Falaremos de Benjamim Constant Botelho de Magalhães , uma das mais importantes figuras da República.

Primeiro uma referência a seu nome que homenageia um dos filósofos políticos da segunda etapa da Revolução Francesa, onde se pensava em harmonizar o ideal revolucionário republicano com o império centralizador de fato, imposto por Napoleão Bonaparte.

A inspiração , como não podia deixar de ser, era a monarquia constitucional inglesa.  Benjamin Constant enveredou na racionalização propondo um poder moderador , a ser exercido pelo Imperador, e um poder executivo, a ser exercido pelo Ministério coordenado por um Primeiro Ministro ou por um chefe de gabinete de Ministros.

Muito bonito no papel mas tanto na França, com Napoleão , como pouco mais de uma década depois no Brasil, com Pedro I, não funcionou , pois ambos imperadores tinham pronunciada veia absolutista.

 Com D Pedro II porém funcionou razoavelmente bem durante seu longo reinado, distinguindo a figura do Imperador, dos problemas administrativos do dia a dia que, quando graves, eram resolvidos trocando o Ministério.

Por paradoxal que seja , o Benjamim Constant brasileiro, nome dado em homenagem ao francês, foi o artífice do desmonte da constituição imperial.

Órfão e pobre sofreu grandes privações amenizadas quando sentou praça  na escola militar. Lutou na Guerra do Paraguai mas no retorno, professor da Escola Militar passou a liderar o grupo dos “ científicos”, militares mais preparados que se distinguiam dos “tarimbeiros” ou “troupiers” ( na França), os líderes da tropa.

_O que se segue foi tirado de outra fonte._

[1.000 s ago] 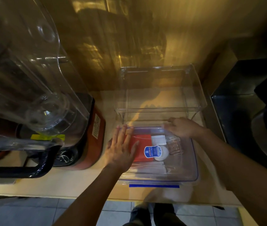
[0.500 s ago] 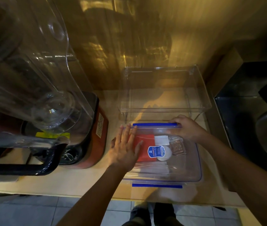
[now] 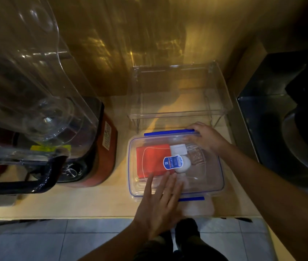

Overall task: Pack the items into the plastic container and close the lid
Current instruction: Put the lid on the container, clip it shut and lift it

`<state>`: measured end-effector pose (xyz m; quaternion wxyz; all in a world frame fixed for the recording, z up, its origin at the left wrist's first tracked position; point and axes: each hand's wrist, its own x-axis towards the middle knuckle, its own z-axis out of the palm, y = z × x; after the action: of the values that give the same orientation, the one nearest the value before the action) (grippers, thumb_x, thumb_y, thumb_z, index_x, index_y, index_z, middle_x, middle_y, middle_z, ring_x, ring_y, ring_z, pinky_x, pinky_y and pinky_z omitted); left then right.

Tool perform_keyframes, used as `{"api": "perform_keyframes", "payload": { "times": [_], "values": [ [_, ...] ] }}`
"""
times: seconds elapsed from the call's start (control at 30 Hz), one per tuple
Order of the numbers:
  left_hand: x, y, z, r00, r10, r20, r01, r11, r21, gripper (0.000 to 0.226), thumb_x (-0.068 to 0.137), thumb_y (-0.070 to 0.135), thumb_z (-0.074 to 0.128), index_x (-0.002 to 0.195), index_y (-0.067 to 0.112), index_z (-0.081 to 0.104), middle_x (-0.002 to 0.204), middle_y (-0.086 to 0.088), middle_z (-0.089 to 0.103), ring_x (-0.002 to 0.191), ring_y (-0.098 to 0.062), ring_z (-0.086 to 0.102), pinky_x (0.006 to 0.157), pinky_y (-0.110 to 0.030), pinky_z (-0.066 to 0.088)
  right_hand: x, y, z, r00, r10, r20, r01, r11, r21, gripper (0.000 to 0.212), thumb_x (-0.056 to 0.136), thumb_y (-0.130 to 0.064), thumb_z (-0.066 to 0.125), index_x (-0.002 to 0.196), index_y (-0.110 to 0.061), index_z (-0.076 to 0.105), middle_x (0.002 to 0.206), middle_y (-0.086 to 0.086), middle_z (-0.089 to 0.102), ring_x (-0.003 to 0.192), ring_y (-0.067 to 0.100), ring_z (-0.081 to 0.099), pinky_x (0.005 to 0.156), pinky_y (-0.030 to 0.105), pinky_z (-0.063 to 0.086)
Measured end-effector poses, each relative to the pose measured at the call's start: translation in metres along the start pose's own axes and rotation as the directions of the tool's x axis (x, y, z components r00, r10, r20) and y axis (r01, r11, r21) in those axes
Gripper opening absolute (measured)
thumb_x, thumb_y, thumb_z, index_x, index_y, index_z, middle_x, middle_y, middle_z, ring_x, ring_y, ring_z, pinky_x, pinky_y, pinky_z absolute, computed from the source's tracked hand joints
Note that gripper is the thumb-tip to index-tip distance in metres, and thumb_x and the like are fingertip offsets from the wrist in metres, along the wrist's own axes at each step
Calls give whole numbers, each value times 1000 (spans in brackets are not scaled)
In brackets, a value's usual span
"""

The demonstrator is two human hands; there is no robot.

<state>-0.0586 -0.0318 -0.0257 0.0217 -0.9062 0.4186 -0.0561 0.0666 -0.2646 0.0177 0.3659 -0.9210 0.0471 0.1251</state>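
Observation:
A clear plastic container (image 3: pixel 211 178) with blue latches sits on the counter, its clear lid lying on top. Through the lid I see a red flat item (image 3: pixel 150 160), a small white block (image 3: pixel 177 149), a white round item with a blue label (image 3: pixel 174 162) and a clear packet (image 3: pixel 196 154). My left hand (image 3: pixel 159 201) lies flat, fingers spread, on the lid's near left part. My right hand (image 3: pixel 205 136) presses on the far right corner, fingers at the far blue latch (image 3: pixel 168 132). The near blue latch (image 3: pixel 192 199) sticks out at the front.
A blender with a clear jug (image 3: pixel 27 81) and red base (image 3: pixel 104 147) stands at the left. A clear plastic rack (image 3: pixel 179 91) sits behind the container. A dark appliance (image 3: pixel 284 119) is at the right. The counter edge (image 3: pixel 74 217) runs in front, tiled floor below.
My left hand slid from the container's far left side to the near part of the lid. The far blue latch came into view under my right hand, which stays at the far right corner.

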Motion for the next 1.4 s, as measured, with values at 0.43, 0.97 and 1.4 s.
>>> {"api": "perform_keyframes", "payload": {
  "times": [0.43,0.97,1.4],
  "values": [
    [3,-10,-47,982,119,147,-128,990,52,77,62,45,74,131,18,52,132,-5,59,122,-21,56,99,-42,44,-12,-5,-2,1000,24,-5,-23,999,38,47,84,-34,64,126,-17,53,125,5,56,108,22,56,95,46,49],
    [79,-11,-36,889,434,146,-385,881,-275,76,79,39,65,143,12,33,153,-14,30,144,-28,18,117,-36,-6,-13,-3,-1,999,14,45,-15,1000,8,47,86,-33,62,128,-14,51,126,8,58,109,22,57,95,46,49],
    [80,-21,-36,860,479,174,-396,843,-365,66,84,39,61,140,14,38,152,-7,36,145,-24,17,118,-39,-4,18,-46,28,973,-97,211,162,935,-315,55,87,-49,53,136,-26,43,134,5,52,126,24,44,103,45,24]
  ]
}}
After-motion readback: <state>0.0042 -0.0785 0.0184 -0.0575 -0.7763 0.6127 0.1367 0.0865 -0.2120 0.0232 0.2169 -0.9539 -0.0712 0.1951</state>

Como professor de matemática teve enorme influência nos jovens alunos, especialmente adotando a filosofia do cientificar o campo social, o positivismo de Auguste Comte, que pregava a ditadura meritocrática. Levando ao extremo suas ideias Comte criou o Templo da Humanidade, uma religião baseada no primado de  homens excepcionais, a serem  cultuados em vez de um Deus metafísico .

 No Brasil estas ideias tiveram enorme acolhida no seio do Exército , instituição de amplitude nacional , meritocracia rígida e forte espírito corporativista.

A doutrina espraiou-se, alimentada pela vontade de mudança e modernização de um país escravista e atrasado, o que repugnava os militares. 

Quando a isso se juntou no Exército a insatisfação causada pelos baixos soldos dos militares que desde o final da Guerra do Paraguai  haviam se profissionalizado e que se considerava o guardião da nação e sua instituição mais forte,  a ala jovem “ dos científicos”,” ex-alunos de Constant, uniu-se aos “ tarimbeiros” do Ministro da Guerra, Deodoro da Fonseca, e num autêntico golpe proclamou a Republica.

Com Deodoro como Presidente Benjamim Constant foi feito Ministro da Guerra mas ambos não lograram consolidar a República tão expeditamente proclamada, o que foi obra de seus sucessores.

Benjamim faleceu em 1891 e Deodoro em 1892 quando o Governo já era chefiado por Floriano Peixoto.